Instructions to follow: This exercise calls for the line with "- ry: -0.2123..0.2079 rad", the line with "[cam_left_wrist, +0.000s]", and all lines between them in the material below, output exactly and with no other lines.

┄┄┄┄┄┄┄┄┄┄┄┄┄┄┄┄┄┄┄┄

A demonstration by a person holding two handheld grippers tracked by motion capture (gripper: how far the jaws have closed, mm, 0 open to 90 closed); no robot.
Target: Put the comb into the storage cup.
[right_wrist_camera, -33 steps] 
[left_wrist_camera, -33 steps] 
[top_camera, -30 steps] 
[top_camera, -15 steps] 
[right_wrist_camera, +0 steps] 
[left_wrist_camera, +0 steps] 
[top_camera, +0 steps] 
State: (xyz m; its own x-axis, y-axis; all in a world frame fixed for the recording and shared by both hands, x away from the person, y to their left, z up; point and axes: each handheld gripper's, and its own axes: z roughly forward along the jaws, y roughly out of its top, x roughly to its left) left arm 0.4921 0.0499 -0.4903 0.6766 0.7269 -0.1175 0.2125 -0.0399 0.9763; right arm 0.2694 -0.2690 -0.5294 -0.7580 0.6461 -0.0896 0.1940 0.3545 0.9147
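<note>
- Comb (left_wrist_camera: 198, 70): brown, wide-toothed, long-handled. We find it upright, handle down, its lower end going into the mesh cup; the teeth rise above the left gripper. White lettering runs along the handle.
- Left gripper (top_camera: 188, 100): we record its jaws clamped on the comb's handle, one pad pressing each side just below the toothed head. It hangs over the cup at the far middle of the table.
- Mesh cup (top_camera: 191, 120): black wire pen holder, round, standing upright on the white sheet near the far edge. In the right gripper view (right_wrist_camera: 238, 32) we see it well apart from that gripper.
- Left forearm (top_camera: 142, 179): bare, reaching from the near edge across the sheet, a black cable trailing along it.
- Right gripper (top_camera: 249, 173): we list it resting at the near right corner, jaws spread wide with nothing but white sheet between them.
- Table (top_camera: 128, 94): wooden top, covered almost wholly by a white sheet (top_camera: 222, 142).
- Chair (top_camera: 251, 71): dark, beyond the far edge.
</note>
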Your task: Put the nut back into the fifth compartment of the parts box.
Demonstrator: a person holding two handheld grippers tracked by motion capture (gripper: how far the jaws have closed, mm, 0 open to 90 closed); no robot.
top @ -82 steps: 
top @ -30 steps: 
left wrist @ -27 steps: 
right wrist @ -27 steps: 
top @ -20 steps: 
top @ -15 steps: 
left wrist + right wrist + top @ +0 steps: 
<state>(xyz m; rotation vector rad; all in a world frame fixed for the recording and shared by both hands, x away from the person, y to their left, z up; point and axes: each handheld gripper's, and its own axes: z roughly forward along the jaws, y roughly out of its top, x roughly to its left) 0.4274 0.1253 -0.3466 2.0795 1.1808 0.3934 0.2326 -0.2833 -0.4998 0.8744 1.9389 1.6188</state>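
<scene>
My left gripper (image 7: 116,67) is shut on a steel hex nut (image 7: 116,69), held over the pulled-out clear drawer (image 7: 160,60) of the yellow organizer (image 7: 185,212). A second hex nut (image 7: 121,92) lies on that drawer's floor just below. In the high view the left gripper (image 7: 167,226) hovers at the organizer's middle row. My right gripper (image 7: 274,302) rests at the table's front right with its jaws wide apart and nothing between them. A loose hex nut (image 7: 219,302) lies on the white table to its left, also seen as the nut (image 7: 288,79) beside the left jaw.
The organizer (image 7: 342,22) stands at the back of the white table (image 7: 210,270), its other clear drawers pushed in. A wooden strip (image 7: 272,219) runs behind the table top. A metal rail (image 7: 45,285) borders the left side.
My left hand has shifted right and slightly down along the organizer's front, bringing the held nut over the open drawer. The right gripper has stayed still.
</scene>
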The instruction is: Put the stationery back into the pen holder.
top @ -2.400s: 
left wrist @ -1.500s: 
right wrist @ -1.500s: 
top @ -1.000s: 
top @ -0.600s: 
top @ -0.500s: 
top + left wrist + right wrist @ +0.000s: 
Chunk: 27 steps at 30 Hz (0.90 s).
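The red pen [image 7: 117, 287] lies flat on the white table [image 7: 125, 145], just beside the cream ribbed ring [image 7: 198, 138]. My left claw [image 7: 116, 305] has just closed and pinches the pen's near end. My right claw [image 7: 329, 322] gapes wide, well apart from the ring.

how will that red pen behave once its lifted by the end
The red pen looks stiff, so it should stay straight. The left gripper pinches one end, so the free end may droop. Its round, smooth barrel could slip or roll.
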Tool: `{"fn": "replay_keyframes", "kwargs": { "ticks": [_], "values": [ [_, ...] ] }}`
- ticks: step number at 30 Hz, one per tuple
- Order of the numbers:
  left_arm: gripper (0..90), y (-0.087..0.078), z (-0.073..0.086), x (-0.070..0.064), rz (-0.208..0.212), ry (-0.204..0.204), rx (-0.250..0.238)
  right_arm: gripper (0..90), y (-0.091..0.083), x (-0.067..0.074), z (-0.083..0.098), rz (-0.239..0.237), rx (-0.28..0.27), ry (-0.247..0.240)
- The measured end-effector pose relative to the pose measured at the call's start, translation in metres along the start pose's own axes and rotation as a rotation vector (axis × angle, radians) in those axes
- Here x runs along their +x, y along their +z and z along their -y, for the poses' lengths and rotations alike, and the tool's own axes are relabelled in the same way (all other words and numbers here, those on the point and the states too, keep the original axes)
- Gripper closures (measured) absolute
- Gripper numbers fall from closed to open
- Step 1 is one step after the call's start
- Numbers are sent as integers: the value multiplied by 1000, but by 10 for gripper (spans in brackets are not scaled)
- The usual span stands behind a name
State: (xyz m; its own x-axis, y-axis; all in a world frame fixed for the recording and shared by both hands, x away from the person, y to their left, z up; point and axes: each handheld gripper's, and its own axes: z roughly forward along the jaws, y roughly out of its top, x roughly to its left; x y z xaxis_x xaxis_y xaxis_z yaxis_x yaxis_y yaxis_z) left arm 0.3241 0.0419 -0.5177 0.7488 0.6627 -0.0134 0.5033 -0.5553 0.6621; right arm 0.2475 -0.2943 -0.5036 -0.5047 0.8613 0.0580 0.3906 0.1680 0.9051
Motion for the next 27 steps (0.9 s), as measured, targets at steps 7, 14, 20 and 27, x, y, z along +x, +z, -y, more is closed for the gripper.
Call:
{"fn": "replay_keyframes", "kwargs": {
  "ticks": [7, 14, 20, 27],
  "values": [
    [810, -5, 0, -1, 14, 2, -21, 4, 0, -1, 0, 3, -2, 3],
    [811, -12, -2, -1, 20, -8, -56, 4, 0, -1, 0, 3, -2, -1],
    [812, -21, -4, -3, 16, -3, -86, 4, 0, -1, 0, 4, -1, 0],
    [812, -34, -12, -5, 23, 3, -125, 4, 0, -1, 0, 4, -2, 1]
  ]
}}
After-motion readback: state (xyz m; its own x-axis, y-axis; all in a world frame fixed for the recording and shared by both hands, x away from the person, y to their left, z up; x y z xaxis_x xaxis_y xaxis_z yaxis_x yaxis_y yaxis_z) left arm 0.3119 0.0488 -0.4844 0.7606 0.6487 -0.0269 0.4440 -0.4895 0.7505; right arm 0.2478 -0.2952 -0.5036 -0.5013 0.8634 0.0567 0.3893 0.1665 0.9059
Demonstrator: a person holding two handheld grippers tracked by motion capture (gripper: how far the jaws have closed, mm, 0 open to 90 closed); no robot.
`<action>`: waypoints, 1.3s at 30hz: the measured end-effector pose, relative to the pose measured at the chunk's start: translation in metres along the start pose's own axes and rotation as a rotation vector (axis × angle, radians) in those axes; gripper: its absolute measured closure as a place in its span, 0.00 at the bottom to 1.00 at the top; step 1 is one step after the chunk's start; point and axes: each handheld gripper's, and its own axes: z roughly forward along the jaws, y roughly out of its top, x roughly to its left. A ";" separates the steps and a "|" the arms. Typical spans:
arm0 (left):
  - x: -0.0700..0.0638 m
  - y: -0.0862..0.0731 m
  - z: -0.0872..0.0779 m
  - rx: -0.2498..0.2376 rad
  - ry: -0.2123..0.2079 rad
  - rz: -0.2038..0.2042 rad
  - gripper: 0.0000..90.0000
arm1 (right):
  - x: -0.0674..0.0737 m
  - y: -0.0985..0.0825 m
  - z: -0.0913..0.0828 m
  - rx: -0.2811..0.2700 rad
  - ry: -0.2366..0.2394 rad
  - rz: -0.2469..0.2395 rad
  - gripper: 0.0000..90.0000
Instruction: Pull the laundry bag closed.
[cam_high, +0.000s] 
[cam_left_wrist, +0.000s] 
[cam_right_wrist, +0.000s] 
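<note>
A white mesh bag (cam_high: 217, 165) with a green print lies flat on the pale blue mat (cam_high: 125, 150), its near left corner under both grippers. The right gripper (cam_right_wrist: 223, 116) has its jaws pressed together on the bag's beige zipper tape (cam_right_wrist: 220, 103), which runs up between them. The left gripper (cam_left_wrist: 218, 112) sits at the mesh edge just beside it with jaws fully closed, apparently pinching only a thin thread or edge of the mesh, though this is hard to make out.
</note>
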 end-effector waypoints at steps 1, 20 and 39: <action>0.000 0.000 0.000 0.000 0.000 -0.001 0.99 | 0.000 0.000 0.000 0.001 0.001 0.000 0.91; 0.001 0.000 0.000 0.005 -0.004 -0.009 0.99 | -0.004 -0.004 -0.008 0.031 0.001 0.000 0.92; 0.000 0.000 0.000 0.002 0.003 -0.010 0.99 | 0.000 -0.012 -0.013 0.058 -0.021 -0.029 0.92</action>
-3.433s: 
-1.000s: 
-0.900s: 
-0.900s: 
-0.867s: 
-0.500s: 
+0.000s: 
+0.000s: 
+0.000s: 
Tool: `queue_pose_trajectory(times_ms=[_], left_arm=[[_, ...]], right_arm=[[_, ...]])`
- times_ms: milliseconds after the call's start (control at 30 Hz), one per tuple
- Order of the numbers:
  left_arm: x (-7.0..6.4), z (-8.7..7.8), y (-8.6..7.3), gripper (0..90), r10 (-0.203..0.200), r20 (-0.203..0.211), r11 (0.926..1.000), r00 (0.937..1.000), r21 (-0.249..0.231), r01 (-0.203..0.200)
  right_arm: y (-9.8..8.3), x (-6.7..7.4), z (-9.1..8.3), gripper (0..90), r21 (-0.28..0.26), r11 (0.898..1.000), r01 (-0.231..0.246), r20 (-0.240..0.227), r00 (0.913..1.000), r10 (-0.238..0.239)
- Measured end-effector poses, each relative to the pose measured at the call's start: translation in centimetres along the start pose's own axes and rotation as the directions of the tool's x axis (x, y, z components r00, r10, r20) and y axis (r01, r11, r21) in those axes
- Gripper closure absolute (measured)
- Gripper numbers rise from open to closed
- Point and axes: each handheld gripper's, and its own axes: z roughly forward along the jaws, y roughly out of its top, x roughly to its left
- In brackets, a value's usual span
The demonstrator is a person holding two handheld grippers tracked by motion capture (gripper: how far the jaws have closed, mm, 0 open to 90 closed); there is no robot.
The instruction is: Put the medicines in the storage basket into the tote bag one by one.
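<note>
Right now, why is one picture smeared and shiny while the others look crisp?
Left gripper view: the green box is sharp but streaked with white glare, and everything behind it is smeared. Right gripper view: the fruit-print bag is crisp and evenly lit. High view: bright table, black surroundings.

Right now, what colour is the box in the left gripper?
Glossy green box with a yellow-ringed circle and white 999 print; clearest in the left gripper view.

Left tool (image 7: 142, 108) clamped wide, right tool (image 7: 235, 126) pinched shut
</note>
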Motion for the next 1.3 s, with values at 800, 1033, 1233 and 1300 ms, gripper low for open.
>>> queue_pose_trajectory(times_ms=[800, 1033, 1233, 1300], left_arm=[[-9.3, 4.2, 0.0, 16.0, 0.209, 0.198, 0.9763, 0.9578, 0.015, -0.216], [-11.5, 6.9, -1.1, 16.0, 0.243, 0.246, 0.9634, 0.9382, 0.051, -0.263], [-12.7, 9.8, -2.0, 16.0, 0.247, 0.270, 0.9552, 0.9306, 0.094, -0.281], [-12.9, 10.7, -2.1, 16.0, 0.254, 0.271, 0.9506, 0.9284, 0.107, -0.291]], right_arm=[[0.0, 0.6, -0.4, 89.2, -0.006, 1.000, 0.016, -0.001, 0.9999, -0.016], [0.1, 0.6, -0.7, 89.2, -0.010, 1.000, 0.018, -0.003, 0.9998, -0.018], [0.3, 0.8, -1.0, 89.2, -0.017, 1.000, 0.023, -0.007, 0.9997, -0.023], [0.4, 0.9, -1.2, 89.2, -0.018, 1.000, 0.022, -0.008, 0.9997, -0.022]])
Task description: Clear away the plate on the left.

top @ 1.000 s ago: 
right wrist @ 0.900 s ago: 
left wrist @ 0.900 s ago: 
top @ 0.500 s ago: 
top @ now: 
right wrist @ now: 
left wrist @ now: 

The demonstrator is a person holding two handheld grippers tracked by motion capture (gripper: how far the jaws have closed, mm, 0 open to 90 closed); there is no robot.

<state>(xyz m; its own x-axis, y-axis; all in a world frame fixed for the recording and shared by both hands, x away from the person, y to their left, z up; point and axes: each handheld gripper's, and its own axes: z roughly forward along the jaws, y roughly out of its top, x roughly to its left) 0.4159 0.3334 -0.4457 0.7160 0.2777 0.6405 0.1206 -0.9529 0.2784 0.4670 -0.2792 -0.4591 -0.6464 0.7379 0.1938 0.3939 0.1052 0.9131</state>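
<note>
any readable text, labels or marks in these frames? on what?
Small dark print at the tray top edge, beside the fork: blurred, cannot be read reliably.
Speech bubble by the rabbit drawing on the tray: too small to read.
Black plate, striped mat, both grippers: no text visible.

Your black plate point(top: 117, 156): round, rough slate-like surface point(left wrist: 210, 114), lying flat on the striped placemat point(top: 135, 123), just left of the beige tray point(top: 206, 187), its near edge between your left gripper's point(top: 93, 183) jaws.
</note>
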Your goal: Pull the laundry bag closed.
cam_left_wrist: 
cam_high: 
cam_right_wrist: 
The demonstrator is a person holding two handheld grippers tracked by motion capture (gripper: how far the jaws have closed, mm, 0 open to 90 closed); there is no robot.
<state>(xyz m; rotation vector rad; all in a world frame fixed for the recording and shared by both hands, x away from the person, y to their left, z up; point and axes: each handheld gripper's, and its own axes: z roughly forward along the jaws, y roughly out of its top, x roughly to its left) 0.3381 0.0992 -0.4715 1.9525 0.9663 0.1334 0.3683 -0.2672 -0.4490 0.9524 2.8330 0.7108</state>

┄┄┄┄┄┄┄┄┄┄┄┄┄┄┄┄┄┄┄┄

Written reply:
  - ry: -0.2123..0.2079 rad
  - rz: -0.2038..0.2042 rad
  - gripper: 0.0000..90.0000
arm1 (right):
  - x: -0.0674..0.0737 m
  - y: -0.0985..0.0825 m
  - z: -0.0913..0.0828 m
  - rx: -0.2811..0.2700 rad
  - ry: -0.2366..0.2394 rad
  - rz: -0.2469..0.2395 rad
  - gripper: 0.0000..90.0000
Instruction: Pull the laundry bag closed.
[cam_high, +0.000s] 
[cam_left_wrist, +0.000s] 

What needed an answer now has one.